The visceral (note the word!) attraction which is at the root of lust, romance and long-term attachment is not directly analysed by Myers-Briggs theory which tends to focus on personalities when not in the grip of emotion. However, the bonding deriving from the human limbic system has to overcome those feelings of mutual irritation, mutual incomprehension; those clashes of ego and objective which divide any two human beings. It’s in analysing the likelihood of these that Myers-Briggs can lend a hand.

Studies suggest that people are most likely to be friendly with people of the same, or closely allied type as themselves.
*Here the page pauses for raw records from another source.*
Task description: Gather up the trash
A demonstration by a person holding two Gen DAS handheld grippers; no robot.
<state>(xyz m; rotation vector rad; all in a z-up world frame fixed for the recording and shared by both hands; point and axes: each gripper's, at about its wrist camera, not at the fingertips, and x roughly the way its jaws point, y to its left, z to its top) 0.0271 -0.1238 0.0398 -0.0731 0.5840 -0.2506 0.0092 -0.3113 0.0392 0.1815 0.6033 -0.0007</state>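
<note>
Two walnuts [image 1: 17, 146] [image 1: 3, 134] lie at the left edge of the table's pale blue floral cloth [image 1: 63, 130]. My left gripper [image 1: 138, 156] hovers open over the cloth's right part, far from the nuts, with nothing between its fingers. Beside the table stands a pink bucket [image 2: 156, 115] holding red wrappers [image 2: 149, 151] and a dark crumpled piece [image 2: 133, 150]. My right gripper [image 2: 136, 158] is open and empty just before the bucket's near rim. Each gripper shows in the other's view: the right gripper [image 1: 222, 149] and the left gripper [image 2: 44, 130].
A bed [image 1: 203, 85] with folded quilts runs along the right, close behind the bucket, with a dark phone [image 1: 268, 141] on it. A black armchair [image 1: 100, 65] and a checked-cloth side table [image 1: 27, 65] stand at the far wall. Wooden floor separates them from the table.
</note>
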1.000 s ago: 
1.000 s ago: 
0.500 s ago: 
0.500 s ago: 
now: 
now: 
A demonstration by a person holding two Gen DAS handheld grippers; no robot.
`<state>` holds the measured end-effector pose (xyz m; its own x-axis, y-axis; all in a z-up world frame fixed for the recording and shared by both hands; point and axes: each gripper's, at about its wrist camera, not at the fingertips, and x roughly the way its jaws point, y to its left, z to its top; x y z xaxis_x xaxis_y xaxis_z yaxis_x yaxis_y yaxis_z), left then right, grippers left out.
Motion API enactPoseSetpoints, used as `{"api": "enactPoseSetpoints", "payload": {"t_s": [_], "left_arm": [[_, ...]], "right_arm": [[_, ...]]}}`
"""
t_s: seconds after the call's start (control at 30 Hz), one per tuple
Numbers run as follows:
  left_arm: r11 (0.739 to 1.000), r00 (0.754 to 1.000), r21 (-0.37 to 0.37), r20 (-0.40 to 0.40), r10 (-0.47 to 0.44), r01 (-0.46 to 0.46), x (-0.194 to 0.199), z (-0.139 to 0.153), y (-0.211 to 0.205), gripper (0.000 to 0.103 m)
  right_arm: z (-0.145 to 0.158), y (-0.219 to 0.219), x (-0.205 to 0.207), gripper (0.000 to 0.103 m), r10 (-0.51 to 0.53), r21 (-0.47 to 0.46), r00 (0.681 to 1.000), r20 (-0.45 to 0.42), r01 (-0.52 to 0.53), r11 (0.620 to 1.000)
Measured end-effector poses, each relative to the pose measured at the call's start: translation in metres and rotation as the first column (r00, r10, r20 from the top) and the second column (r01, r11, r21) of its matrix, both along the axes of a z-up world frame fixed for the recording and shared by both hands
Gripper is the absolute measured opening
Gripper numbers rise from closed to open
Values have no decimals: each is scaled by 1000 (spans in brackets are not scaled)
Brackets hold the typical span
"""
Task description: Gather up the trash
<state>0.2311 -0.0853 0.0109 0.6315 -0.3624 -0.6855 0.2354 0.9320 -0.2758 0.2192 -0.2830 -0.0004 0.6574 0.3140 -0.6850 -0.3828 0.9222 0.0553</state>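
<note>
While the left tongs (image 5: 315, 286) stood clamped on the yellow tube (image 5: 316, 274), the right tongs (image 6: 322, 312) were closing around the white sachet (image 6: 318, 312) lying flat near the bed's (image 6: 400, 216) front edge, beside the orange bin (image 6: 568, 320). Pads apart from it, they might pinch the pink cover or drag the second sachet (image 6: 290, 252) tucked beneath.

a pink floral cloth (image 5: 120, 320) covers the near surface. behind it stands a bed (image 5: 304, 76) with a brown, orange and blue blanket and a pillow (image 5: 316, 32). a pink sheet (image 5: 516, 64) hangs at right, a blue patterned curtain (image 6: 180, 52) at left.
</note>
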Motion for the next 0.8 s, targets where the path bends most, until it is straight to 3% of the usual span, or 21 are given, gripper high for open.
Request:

They are most likely to be in a significant relationship, however, with someone whose type differs perhaps in one feature. Relationships exhibit a complementarity which friendship doesn't.

There is further empirical data that Ns are compatible with Ns and Ss with Ss. Conceptual people spark off each other and concrete people share in the immediate. A mismatch here may create ongoing irritation - just one more thing to manage.

It's also been observed that SPs and SJs tend to partner up. It’s the creative tension between the organising and conformist SJ with the maverick and spontaneous SP which stop the relationship getting stuck into a conformist SJ rut or a centrifugal 'do your own thing' SP explosion. Similarly, NTs and NFs are a good match: the NTs are calm and strategic, the NFs bring warmth, empathy and people skills.

Still, life is a process of continual conflict. We were not born to agree with each other all the time. Conflicts between two people in a relationship will inevitably arise. What happens next is critical: if the relationship (the underlying attraction) is in good shape, both parties will work to damp the tension and work towards a compromise. Conversely, if the underlying attraction is too weak then differences go into positive feedback and relationship-breakdown occurs: screaming matches, sullen withdrawals, dislike and despair. Note that it takes two to bring negative feedback to bear on crises, but only one to blow things up.

So in summary, relationships are perennially unstable and always about to tumble. If mutual attraction is strong enough then both parties can and will damp the instabilities but if either party loses the magic it's only a matter of time before events will crash the relationship. If you want relationships to succeed, nurture those feelings.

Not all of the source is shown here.